The communion piece is a lovely arrangement of the American Gospel hymn, How Can I Keep From Singing. The text and tune were both written by Robert Lowry, a Baptist minister who became a popular writer of gospel music in the mid- to late-19th century. His best-known hymns include "Shall We Gather at the River", "Christ Arose!", and "Nothing But The Blood Of Jesus". Despite his protestations that preaching was his main vocation and that music was merely a sideline, it is as a hymnwriter that Lowry is chiefly remembered. 

I think it's funny that I first heard this hymn not in church but on a CD of music by the New-Age singer/musician Enya, who changed some more overtly Christian lines.

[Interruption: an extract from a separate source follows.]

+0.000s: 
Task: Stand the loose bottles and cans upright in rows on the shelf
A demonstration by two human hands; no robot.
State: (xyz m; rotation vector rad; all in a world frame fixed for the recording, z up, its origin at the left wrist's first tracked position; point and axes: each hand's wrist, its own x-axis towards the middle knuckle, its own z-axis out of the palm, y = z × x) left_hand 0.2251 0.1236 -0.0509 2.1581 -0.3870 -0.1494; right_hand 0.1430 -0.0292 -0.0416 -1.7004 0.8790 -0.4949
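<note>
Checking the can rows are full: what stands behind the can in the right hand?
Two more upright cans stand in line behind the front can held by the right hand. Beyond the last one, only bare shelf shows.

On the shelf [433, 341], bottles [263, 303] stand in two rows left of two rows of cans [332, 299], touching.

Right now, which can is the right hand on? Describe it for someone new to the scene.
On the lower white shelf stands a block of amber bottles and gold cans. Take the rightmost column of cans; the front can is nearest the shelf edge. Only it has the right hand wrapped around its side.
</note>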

In this arrangement we will also hear the handchimes playing the melody on the middle verse of the hymn.

Sine Nomine


Of all the music we are presenting this Sunday, the one I am most excited about is the closing voluntary, Sine Nomine. "SINE NOMINE is the tune name of the opening hymn this morning, the wonderful All Saints hymn, For all the saints, who from their labors rest. But did you know that SINE NOMINE is not the first, much less the only tune for that hymn? When the hymn was first published, it was sung to the melody SARUM, by the Victorian composer Joseph Barnby, until the publication of the English Hymnal in 1906 when Ralph Vaughan Williams, the editor of that hymnal, wrote a new tune which he called SINE NOMINE.  The tune's title means "without name" and follows the Renaissance tradition of naming certain compositions "Sine Nomine" if they were not settings for preexisting tunes.

What excited me about this organ piece is that it combines both the original tune SARUM with the later tune SINE NOMINE. But wait! THERE'S MORE! It also combines the Black spiritual, When the Saints Go Marching In with SINE NOMINE. And, if that is not enough, the whole piece is played in a Dixieland Jazz style! Yes, folks, you read that right. The hymn tune many consider to be the epitome of Anglican hymn tunes is given the Dixieland treatment. 

This genius "mash-up" was the brain child of American organist John Weaver. Weaver served as Organist and Director of Music at the Madison Avenue Presbyterian Church from 1970-2005. He also headed the Organ Department of the Curtis Institute of Music in Philadelphia from 1972-2003 AND chaired the Juilliard School's Organ Department from 1987-2004.

Originally, this was the closing movement of a Hymn Sonata, commissioned by the Reuter Organ Company for the dedication recital at Shadyside Presbyterian Church in 1995. The style of a New Orleans Dixieland band infuses the entire piece, and Sine Nomine sounds unexpectedly right with dotted rhythms and jazz harmonies! The juxtaposition with Oh, When the Saints also draws attention to the fact that the opening of one tune is the inversion of the other.

A lyrical statement of SARUM, with its repeated notes and foursquare feel, essentially acts as a contrasting second subject. Following this there is another statement of SINE NOMINE as a jazz trumpet solo, after which SARUM and SINE NOMINE are combined. Finally, SINE NOMINE and Oh, When the Saints Go Marching In are grandly combined.